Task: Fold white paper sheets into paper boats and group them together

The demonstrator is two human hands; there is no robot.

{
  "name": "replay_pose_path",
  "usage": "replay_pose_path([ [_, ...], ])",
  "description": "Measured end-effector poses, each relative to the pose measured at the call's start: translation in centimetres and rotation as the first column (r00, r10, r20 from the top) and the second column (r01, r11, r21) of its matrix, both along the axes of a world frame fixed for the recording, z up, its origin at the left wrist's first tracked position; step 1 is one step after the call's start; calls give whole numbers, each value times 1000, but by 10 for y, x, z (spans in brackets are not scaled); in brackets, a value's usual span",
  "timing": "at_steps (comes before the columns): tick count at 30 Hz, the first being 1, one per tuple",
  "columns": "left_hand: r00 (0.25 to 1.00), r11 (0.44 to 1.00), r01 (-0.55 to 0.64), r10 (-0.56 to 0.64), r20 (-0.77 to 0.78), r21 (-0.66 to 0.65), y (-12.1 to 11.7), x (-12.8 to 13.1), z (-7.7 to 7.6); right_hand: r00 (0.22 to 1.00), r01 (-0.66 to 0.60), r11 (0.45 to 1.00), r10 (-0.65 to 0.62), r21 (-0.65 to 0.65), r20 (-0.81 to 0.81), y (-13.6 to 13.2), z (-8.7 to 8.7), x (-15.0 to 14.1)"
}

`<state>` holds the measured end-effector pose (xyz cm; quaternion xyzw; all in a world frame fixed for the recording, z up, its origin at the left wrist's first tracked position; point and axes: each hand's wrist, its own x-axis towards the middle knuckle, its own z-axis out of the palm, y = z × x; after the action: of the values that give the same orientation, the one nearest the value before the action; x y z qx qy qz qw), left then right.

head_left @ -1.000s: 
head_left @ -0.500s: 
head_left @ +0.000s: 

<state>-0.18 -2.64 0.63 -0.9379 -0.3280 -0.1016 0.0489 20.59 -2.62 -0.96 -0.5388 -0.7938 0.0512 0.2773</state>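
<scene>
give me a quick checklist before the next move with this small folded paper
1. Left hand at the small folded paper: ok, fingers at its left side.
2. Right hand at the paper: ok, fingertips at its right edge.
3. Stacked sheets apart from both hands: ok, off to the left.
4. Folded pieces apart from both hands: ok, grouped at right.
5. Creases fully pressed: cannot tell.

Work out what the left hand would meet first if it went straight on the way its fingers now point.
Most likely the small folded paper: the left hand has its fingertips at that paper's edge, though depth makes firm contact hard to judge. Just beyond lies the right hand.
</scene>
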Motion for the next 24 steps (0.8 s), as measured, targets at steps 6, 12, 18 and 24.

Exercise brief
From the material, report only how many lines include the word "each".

Solution to this exercise
2